同社は2008年からプライベートクラウドを運用し、富士フイルムグループ各社にITインフラをサービスとして提供している。2012年、プライベートクラウドの一部でシステムが停止し、データ消失まで起こる大規模障害が発生した。
原因はストレージ装置のファームウエアの不具合。ストレージ装置の内部を冗長化するソフトウエアにバグがあり、論理的なデータ書き込み箇所と物理的なデータ書き込み箇所に不整合が発生。該当するストレージ装置を使うプライベートクラウドで、データが読み込めなくなった。
バックアップからデータをリカバリーする作業に延べ3日を費やした。その間、停止したシステムを使う一部の業務が遂行できなくなるなど大きな影響があった。

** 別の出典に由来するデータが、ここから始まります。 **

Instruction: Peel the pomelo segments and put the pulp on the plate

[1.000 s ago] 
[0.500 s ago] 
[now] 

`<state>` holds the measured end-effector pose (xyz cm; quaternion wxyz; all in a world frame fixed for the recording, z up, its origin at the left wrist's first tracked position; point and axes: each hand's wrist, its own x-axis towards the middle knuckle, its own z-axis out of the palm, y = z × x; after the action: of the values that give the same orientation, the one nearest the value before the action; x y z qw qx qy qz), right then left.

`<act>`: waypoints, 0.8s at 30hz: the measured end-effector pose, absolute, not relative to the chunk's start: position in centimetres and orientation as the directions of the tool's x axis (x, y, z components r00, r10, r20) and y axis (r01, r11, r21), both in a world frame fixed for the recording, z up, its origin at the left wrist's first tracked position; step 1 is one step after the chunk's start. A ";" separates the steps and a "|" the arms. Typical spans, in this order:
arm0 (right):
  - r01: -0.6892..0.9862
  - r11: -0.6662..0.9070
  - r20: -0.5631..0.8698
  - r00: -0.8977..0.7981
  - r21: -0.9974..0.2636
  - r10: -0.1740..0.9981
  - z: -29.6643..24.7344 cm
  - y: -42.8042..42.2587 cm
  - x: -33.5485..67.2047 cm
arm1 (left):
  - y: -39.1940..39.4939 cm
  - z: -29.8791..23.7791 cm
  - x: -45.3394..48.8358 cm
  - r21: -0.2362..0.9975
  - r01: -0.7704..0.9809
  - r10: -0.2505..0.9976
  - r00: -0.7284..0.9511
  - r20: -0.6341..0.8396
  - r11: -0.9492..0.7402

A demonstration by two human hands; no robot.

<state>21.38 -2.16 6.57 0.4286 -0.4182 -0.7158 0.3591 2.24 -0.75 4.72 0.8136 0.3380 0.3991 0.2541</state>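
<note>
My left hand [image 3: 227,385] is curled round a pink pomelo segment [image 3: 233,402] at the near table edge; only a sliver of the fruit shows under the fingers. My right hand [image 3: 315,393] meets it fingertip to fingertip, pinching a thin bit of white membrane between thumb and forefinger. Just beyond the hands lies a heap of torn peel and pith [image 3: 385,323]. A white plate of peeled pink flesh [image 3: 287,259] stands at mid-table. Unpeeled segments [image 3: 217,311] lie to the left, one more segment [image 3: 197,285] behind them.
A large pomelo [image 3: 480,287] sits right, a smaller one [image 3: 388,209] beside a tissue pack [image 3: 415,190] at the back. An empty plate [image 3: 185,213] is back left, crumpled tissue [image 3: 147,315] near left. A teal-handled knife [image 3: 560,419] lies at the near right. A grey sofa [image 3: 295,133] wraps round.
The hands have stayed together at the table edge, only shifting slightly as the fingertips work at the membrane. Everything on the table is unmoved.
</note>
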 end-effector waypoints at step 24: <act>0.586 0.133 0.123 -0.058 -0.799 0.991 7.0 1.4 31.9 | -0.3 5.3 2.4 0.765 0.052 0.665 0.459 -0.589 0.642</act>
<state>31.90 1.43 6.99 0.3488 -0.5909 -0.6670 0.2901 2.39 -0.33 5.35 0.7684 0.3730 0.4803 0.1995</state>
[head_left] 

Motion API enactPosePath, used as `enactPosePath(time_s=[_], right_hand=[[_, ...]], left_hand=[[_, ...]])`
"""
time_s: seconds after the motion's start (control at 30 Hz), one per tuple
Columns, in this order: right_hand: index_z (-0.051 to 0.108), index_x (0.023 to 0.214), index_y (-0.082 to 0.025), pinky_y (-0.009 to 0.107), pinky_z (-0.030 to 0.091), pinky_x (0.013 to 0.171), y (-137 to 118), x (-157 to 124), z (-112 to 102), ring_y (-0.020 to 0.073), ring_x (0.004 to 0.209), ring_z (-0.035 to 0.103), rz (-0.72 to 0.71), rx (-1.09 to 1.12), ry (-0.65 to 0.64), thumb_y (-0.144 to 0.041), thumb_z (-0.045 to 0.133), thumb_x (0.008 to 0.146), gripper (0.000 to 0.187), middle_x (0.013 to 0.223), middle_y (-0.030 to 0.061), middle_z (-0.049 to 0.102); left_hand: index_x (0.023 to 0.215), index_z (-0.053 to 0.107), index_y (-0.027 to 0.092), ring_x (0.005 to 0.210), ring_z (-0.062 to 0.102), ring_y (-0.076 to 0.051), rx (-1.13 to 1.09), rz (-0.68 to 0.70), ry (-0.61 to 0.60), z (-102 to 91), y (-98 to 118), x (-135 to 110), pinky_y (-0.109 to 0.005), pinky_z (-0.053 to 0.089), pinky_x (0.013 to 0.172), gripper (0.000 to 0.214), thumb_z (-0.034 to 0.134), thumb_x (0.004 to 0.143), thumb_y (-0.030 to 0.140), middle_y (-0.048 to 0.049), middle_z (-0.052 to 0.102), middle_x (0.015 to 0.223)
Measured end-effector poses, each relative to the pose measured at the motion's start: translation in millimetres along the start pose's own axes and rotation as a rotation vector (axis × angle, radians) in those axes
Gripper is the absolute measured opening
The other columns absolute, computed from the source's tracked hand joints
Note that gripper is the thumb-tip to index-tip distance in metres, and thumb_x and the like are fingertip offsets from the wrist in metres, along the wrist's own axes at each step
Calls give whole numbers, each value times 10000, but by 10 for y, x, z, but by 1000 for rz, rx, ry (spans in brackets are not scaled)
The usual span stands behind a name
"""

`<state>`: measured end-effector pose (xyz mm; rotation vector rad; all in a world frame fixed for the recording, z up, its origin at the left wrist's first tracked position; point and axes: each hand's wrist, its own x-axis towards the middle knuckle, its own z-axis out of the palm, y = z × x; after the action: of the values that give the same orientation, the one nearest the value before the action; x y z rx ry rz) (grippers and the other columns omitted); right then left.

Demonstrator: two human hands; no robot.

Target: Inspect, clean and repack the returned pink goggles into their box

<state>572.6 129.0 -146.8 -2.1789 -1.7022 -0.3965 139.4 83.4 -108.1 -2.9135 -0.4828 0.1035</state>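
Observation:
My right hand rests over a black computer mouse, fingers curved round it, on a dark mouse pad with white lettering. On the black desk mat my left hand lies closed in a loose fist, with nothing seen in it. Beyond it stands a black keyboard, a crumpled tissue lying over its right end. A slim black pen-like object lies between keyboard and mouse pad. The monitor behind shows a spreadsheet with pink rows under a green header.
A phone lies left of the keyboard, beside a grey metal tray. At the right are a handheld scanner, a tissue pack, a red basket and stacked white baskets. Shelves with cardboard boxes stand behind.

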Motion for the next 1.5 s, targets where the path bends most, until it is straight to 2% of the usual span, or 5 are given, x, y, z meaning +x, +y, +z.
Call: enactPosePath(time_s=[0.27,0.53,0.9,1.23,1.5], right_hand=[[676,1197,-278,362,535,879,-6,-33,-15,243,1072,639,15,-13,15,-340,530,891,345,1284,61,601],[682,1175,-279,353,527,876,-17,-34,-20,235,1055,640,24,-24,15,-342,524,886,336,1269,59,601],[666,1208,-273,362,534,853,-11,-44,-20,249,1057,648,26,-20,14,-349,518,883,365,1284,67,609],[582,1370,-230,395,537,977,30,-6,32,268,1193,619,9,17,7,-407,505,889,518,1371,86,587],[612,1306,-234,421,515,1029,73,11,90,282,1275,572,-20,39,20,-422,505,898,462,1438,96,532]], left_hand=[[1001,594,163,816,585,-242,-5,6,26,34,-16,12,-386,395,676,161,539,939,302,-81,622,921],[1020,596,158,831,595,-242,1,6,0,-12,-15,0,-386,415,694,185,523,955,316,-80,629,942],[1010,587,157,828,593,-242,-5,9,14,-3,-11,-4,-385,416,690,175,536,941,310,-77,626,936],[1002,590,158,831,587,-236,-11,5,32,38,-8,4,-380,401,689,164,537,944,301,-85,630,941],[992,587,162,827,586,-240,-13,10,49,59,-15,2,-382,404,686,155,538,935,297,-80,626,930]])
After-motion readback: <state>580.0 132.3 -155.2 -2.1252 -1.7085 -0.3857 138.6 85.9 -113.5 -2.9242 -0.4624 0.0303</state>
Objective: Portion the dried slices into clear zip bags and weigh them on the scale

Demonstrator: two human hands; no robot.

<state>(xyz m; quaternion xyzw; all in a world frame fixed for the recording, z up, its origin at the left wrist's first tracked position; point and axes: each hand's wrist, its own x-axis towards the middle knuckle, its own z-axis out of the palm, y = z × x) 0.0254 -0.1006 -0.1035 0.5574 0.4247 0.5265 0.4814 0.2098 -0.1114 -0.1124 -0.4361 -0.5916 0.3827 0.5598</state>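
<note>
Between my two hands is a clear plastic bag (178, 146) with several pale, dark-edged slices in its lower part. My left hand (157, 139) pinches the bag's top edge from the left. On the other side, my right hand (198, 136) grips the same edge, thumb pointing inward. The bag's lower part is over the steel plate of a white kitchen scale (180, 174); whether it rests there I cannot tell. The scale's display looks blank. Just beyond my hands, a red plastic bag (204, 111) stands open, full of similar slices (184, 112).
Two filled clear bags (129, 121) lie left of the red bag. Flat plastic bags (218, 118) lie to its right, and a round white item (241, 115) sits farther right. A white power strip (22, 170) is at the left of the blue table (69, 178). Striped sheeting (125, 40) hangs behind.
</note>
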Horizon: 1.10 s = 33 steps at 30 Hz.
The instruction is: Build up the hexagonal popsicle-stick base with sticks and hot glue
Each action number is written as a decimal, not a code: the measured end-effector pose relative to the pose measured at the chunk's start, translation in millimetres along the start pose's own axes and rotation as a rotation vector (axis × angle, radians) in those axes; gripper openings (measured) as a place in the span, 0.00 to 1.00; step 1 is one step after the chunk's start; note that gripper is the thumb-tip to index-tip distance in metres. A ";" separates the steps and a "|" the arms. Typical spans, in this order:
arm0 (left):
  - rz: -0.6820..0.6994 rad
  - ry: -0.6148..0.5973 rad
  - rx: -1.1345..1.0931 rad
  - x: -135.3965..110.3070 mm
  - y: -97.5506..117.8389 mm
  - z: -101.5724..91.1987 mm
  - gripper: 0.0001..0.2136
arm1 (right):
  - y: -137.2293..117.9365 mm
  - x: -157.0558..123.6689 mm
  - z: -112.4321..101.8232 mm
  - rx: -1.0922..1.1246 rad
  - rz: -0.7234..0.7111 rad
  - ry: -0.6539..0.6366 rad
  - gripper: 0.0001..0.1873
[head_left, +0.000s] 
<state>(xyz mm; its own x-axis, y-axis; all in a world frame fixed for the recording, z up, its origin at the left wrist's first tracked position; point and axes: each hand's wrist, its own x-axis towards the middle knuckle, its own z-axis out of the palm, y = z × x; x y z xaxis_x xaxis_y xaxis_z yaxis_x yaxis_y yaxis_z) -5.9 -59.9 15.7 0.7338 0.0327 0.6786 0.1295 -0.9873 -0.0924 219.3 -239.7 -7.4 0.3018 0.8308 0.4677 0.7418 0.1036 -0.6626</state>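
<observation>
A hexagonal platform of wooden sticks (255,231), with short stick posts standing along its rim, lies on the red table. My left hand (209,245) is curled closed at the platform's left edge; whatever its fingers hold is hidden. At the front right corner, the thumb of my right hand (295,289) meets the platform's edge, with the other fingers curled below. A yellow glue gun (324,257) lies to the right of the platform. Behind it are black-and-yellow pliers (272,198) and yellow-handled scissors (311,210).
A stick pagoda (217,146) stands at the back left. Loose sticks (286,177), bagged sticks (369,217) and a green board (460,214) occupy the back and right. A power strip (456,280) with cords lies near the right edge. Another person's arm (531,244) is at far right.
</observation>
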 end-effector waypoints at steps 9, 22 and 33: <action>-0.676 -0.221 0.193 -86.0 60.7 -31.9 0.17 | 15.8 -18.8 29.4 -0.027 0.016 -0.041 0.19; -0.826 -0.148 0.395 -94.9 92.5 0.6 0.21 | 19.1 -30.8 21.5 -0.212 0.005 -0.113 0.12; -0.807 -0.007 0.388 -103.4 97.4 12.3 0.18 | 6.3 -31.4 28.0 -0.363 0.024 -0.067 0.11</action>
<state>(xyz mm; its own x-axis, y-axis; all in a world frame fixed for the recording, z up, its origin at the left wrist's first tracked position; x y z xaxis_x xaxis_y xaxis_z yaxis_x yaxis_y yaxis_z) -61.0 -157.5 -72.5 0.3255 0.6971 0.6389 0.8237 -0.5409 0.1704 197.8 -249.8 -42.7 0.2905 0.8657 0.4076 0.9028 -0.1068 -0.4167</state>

この大規模障害の経験を経て、柴田氏は「システム停止が起こり得る前提で、ビジネスへの影響を小さくするための対策を講じる方針に替えた」と語る。具体的には「重要度の洗い出し」「業務の代替手段の設計」「ITインフラのシンプル化」「復旧フローの作成」といったものだ(図1)。
その後、代替手段が必要になる大規模障害は発生していないが、現在でもシステムの新規構築、更新時に必ず上記の対策を利用部門と共同で検討し、システムの停止に備えている。